• _TASK INSTRUCTIONS_:
Below is a listing with pictures in it; transcribe exactly the lines from the one that has "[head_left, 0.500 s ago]" through the one that has "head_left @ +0", and omit those pictures.
───
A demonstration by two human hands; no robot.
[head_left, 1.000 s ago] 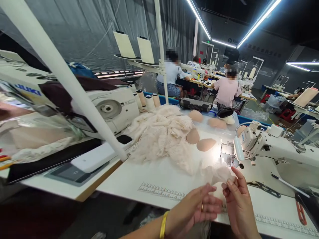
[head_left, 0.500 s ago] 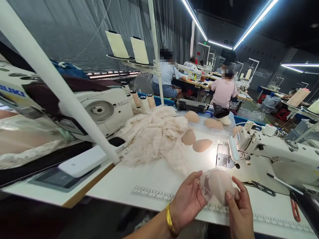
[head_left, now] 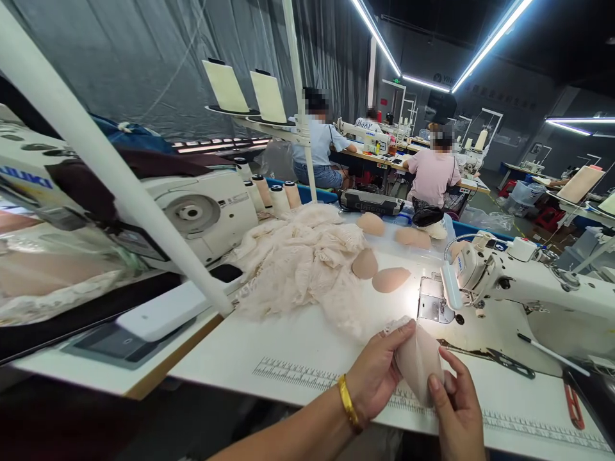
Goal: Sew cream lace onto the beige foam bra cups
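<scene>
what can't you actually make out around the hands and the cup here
All in the head view:
Underside of the foam cup: covered by the left hand and right hand.
Wrist of the right hand: cut off by the bottom edge.
Needle of the sewing machine: lost in lamp glare.
Ruler digits on the table: too small to read.

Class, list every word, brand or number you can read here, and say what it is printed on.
"JUKI": blue letters on the left sewing machine.
Black case: lettering blurred.
Table-edge ruler: numbers too small.
Right sewing machine badge: too small.
Padded cup: no text.
</scene>
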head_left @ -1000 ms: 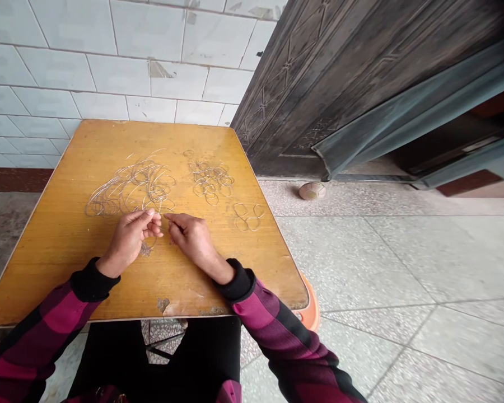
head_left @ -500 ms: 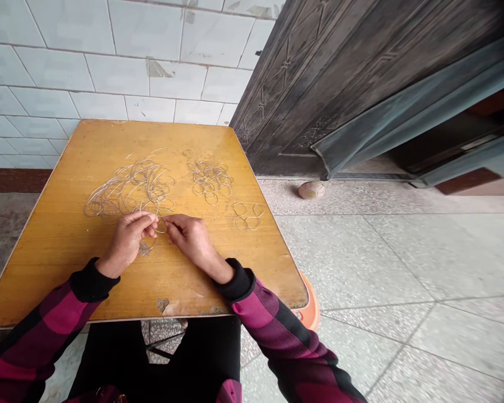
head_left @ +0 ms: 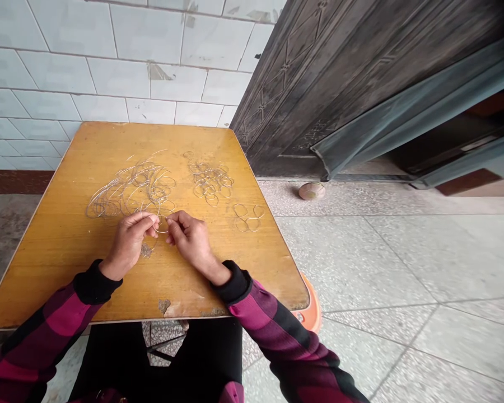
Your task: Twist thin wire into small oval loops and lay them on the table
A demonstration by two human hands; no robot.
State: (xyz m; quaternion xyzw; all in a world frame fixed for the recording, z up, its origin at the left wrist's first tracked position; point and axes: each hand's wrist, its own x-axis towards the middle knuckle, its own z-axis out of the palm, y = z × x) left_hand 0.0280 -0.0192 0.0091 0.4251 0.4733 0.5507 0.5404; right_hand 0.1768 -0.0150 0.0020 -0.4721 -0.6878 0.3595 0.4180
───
• _EXERCISE OUTPUT_:
[head_left, 0.500 s ago] 
[head_left, now] 
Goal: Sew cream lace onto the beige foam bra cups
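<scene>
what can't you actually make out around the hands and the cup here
All in the head view:
Underside of the foam cup: covered by the left hand and right hand.
Wrist of the right hand: cut off by the bottom edge.
Needle of the sewing machine: lost in lamp glare.
Ruler digits on the table: too small to read.

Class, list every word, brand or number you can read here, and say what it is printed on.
"JUKI": blue letters on the left sewing machine.
Black case: lettering blurred.
Table-edge ruler: numbers too small.
Right sewing machine badge: too small.
Padded cup: no text.
</scene>
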head_left @ -1000 ms: 
head_left @ -500 ms: 
head_left @ +0 ms: 

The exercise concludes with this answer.